Before the initiation of the MRSA intervention program, 98 CT surgical staff members, including the 3 surgeons, were screened for MRSA colonization. Two nurses were positive (2% colonization rate) and were decolonized with a 5-day course of intranasal mupirocin. Subsequent screening of staff was not done after the program began. After implementation of the program on February 1, 2007, all patients were assessed for nasal MRSA carriage before or just after admission. Fifty-six of the 2496 patients (2.2%) were colonized with MRSA on admission to the CT service. All but 3 of the colonized patients were negative on subsequent nasal culture before discharge (95% eradication rate). Most MRSA-colonized patients received intravenous vancomycin in addition to the standard cefazolin prophylaxis, with the exception of several patients who were taken to the operating room emergently and in whom MRSA screening cultures were not available until the following day. According to protocol, all patients, regardless of MRSA colonization status, received intranasal mupirocin for up to 5 days after surgery.
After implementation of the program, 2 of 2496 patients (0.08%) developed an MRSA SSI. This number represents a 93% reduction in MRSA SSIs from the baseline period (32/2766 vs 2/2496; RR, 0.069; 95% CI, 0.016-0.286; P < .001). If only patients who completed 6 months of postoperative follow-up are considered, the MRSA SSI rate is similar (2 MRSA infections per 2220 surgical procedures). In the first month after the program was initiated, one of the infections was identified in a patient who was not colonized on admission, and the other occurred in a patient who was transferred from another hospital for emergency bypass surgery at the beginning of the second year. The latter patient was colonized with MRSA on admission, and although intranasal mupirocin therapy was provided, vancomycin prophylaxis was not administered because screening results were unavailable until the day after surgery. Both infections involved the sternum and required extensive debridement, wire removal, and long-term intravenous antibiotic therapy.
Not surprisingly, the composite SSI rate was also significantly reduced during the intervention period, decreasing from 2.1% to 0.8% (59/2766 vs 20/2496; P < .001). This overall reduction in SSI was primarily attributable to the decrease in MRSA infections, since the decline in other bacterial and yeast infections was not statistically significant (27/2766 [1.0%] vs 18/2496 [0.7%]; P = .36) (Table 1). Although the incidence of oxacillin-sensitive S aureus infections also decreased by 56%, this decrease was not statistically significant (5/2766 vs 2/2496; P = .27). The decrease in MRSA SSIs was specific to the cardiac surgical service, as the overall incidence of MRSA SSIs after noncardiac surgery at Rochester General Hospital did not change during the study period (Table 2).

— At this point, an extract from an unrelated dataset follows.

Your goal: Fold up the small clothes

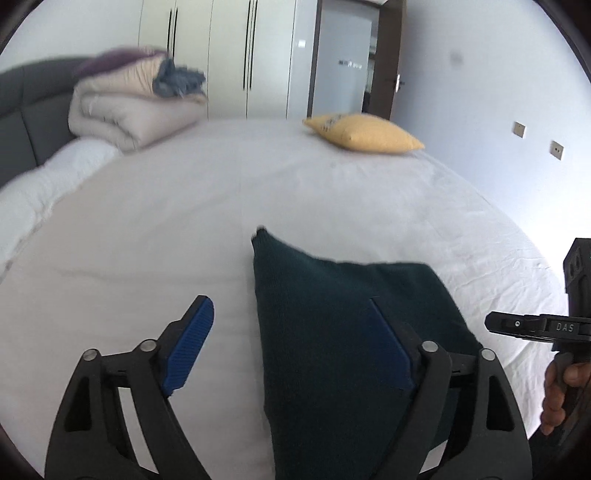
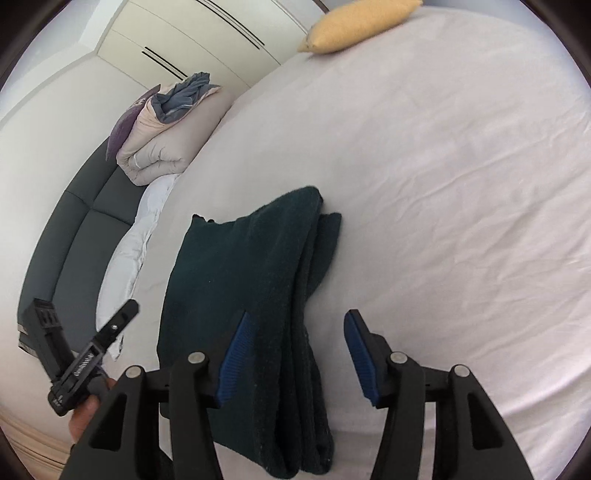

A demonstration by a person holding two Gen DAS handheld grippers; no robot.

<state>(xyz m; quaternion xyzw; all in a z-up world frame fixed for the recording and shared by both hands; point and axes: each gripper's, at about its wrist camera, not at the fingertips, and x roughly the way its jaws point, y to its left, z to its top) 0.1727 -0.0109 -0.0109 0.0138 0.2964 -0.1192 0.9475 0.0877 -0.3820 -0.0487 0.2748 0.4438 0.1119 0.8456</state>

After institution of the control program, MRSA was transmitted to 9 of 2440 (0.4%) MRSA-negative patients (8 colonized and 1 infected). Baseline transmission data were not available because routine screening for MRSA was not performed before introduction of the intervention. However, the number likely had been considerably higher because 32 patients developed MRSA SSIs before the introduction of the program. Ten of 12 randomly selected MRSA isolates were sensitive to mupirocin before introduction of the program, and all 10 isolates from January 2010 were sensitive.
Staphylococcus aureus is consistently the most common pathogen associated with postoperative SSIs after CT surgery, and, in some institutions, as in ours, MRSA is more common than methicillin-sensitive isolates. Antibiotic therapy for serious MRSA infections is unsatisfactory, with high relapse rates, especially for isolates with vancomycin minimum inhibitory concentrations of 1.5 μg/mL or higher.6 At Rochester General Hospital, MRSA accounted for 54% of the SSIs on the CT service from January 2004 through January 2007, and standard measures emphasizing hand hygiene and isolation of known colonized or infected patients were ineffective at reducing postoperative MRSA infections. However, after introduction of the intervention, the incidence of MRSA SSIs declined immediately and dramatically. Including only patients in whom a 6-month postoperative follow-up period was complete, there was a greater than 90% reduction in MRSA SSIs that was sustained for at least 30 months. Using these data, the number needed to treat to prevent 1 postoperative MRSA wound infection was 93. Although other centers have also been able to reduce MRSA SSIs after CT surgery, the reported reductions have generally been lower and similar to the decline in rates of all S aureus SSIs. Our inability to detect a statistically significant decrease in oxacillin-sensitive S aureus infections is attributable to their relatively infrequent occurrence during the baseline period.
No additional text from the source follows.